**Problem statement**
Output every line of the material exactly, omitting images.

**Provided material**
══════════

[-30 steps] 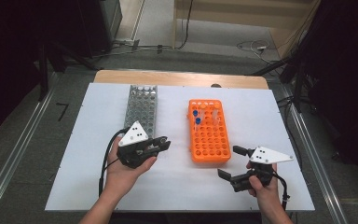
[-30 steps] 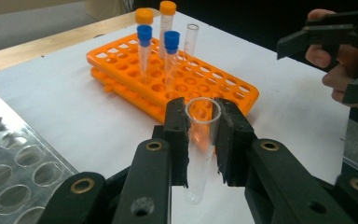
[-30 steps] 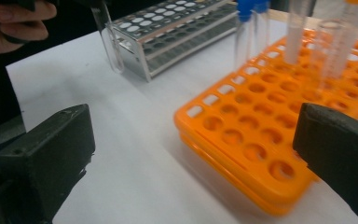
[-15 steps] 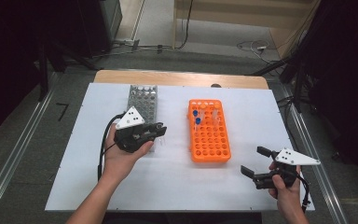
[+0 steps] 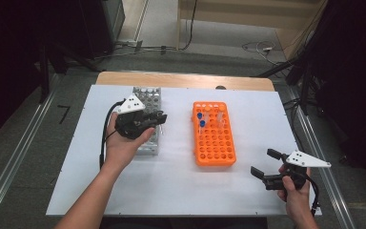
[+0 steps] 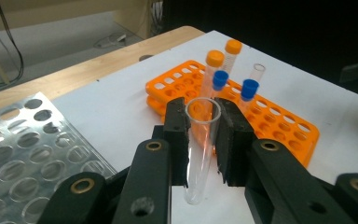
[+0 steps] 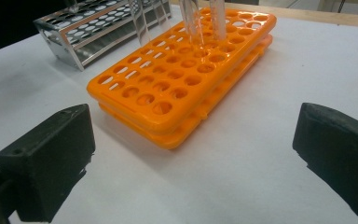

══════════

**Task response**
[-30 steps] 
[-30 steps] 
[-30 steps] 
[-15 steps] 
[+0 steps] 
[+0 steps] 
[+0 steps] 

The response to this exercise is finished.